Gordon Brown wants sick Brits to be assumed to have consented to be organ donors unless they’ve previously said otherwise. But most organs are harvested while the donor is still breathing, so his policy will significantly hike the Brit state-sponsored murder rate.
At the moment, the law requires that each individual explicitly state that they consent to such a move: you have to carry an organ donor card in order for doctors to use your organs once you are dead; failing that, your relatives have to state that you would have consented. The Prime Minister proposes that everyone should be presumed to consent to their organs being used for transplant after their death…
Actually, only these organs are removed “once you are dead”:
The following tissues can be procured: bones, tendons, corneas, heart valves, femoral veins, great saphenous veins, small saphenous veins, pericardium, skin grafts, and the sclera (the tough, white outer coating surrounding the eye). These are only procured after someone has died.
But for the rest, the donor has to be alive (my ellipsis and link):
…the heart, intestines, kidneys, lungs, liver, pancreas…are procured from a brain dead donor or a donor where the family has consent for donation after cardiac death (but) has not progressed to brain death.
Here’s a doctor’s comment (11:28):
Your leader writer and the Prime Minister seem to be labouring under the same crucial misunderstanding. They write as if they believe that organs for transplantation are taken from the donor after his death.
They are not. They are removed after the diagnosis of “brain stem death”, which is a pre-mortal clinical syndrome, while the donor is still very much alive, with naturally beating heart and active responses to the trauma of the organ procurement surgery.

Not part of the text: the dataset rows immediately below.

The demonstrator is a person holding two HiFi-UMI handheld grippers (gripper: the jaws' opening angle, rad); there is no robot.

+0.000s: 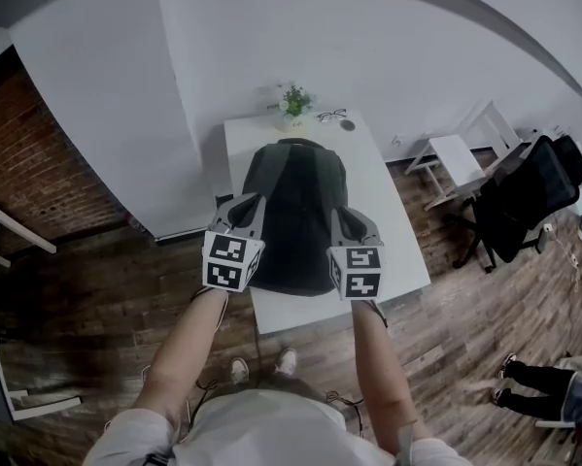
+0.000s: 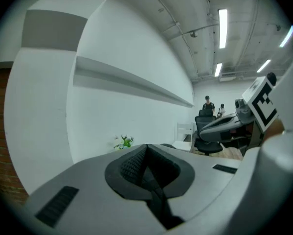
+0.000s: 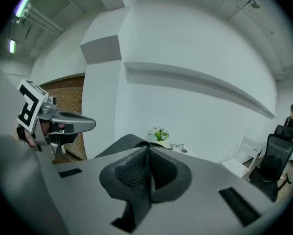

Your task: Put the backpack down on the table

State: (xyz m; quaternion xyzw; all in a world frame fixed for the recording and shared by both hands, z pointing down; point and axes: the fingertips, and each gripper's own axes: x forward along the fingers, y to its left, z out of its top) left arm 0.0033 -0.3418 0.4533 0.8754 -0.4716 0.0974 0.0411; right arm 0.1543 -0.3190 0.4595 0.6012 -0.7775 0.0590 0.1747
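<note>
A dark grey backpack [image 1: 292,212] lies flat on the white table [image 1: 393,231], its top handle towards the wall. My left gripper [image 1: 249,205] hovers at the backpack's near left side, and my right gripper [image 1: 343,216] at its near right side. In the left gripper view the textured pads [image 2: 131,165] meet with nothing between them, so that gripper [image 2: 146,148] is shut. My right gripper [image 3: 147,150] is shut too, its pads closed on nothing. A strip of the backpack [image 3: 118,145] shows beyond its jaws. Whether either gripper touches the backpack I cannot tell.
A small potted plant [image 1: 293,102] and a pair of glasses [image 1: 331,116] sit at the table's far end by the white wall. A black office chair [image 1: 524,197] and a white chair [image 1: 461,153] stand to the right. A person's legs [image 1: 543,382] show at the lower right.
</note>
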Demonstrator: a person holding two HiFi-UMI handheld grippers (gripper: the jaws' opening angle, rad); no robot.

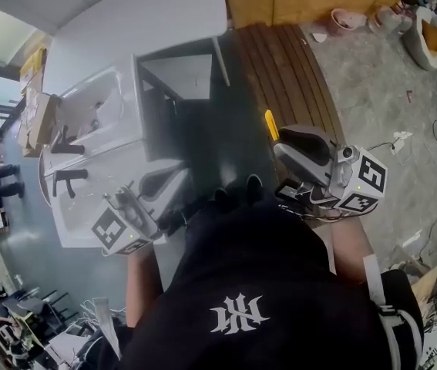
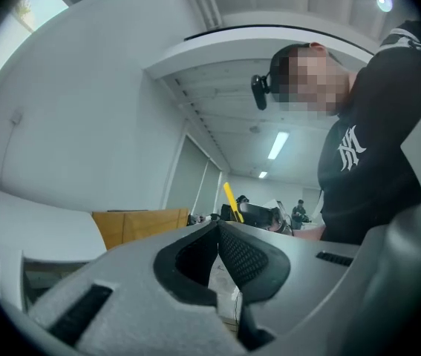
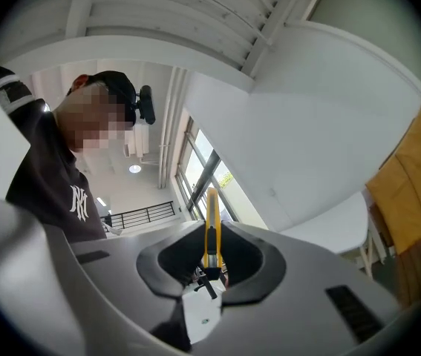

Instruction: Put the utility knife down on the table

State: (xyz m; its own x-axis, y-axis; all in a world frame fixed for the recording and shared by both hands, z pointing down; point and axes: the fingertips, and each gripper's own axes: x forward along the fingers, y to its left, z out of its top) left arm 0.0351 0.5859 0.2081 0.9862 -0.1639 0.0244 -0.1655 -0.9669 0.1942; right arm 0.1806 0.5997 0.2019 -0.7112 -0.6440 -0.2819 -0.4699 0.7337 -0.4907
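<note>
The yellow utility knife (image 3: 211, 225) stands upright between the jaws of my right gripper (image 3: 211, 236), which is shut on it. In the head view the utility knife's (image 1: 271, 124) tip sticks out beyond the right gripper (image 1: 284, 141), held in the air in front of the person's chest, right of the white table (image 1: 141, 21). My left gripper (image 1: 166, 182) hangs at the left near the table's corner. Its jaws meet with nothing between them in the left gripper view (image 2: 218, 232), where the utility knife (image 2: 229, 199) also shows far off.
A white basin unit (image 1: 95, 122) with black handles (image 1: 69, 176) stands at the left under the table edge. Dark wooden decking (image 1: 295, 68) lies ahead. Cables (image 1: 434, 153) and a pink bowl (image 1: 347, 20) lie on the concrete floor at the right.
</note>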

“Active responses” to being cut up presumably includes screaming. And it’s sufficient for the medical team to deem you category III, which means awaiting cardiac arrest (heart attack). In that case:
Withdrawal of life-prolonging treatment in the face of a hopeless prognosis should be a standard part of patient care, irrespective of whether a patient can be a donor. Only after such decisions have been firmly made should a patient be considered as a potential organ donor.
Although such treatment can be continued until the transplant team arrive, no additional treatment should be started to improve the organs – until the point of death, the patient should be treated exactly as any other dying patient.
So what we’re looking at here is a decision making process. The medical teams for the prospective donor and recipient must in practice collaborate, since it’s essential organs are removed at a time when they can be quickly transplanted.
So the team responsible for medical care of the donor has to balance their efforts to prolong life against the interests of the recipient who will die without a transplant.
Our friend Bayes tells the team that you should be harvested when the product of:
(The chance of the donor surviving) times (the value of the donor’s survival (life expectancy modified by quality))
is less than
(The chance of the recipient surviving) times (the value of the recipient’s life (life expectancy modified by quality)).
If organ donation is not an option, the team will treat you until you die, which by definition is after you cease to be of value as an organ donor.
From which it follows that either apparently mortally ill people will be killed prematurely whenever an organ recipient is available, or they will be kept alive until one becomes available.
There’s another problem, since Brown wants his new policy to yield a measurable result – increasing the percentage of the population providing transplants.
That’ll require target-setting of state doctors, along the lines of the targets used to increase the number of adoptions.
The latter policy had predictable unintended consequences – people looking to adopt seek babies, since they (wrongly) assume they’ll be more amenable to molding to their own image. But most kids available for adoption aren’t babies, so in order to meet targets an industry of state-licensed psychopaths has grown up to take babies from vulnerable women at the moment of birth.
In similar manner, Brown’s transplant policy will result in the premature killing of young and unacceptable people (smokers, fat people, etc) to prolong the lives of those deemed acceptable by the Brit state – non-drinking, thin, complaint, and otherwise healthy types.
It’s said that people get the governments they deserve, but it’s hard to see how the civilized and amiable Brits deserve this horrible government.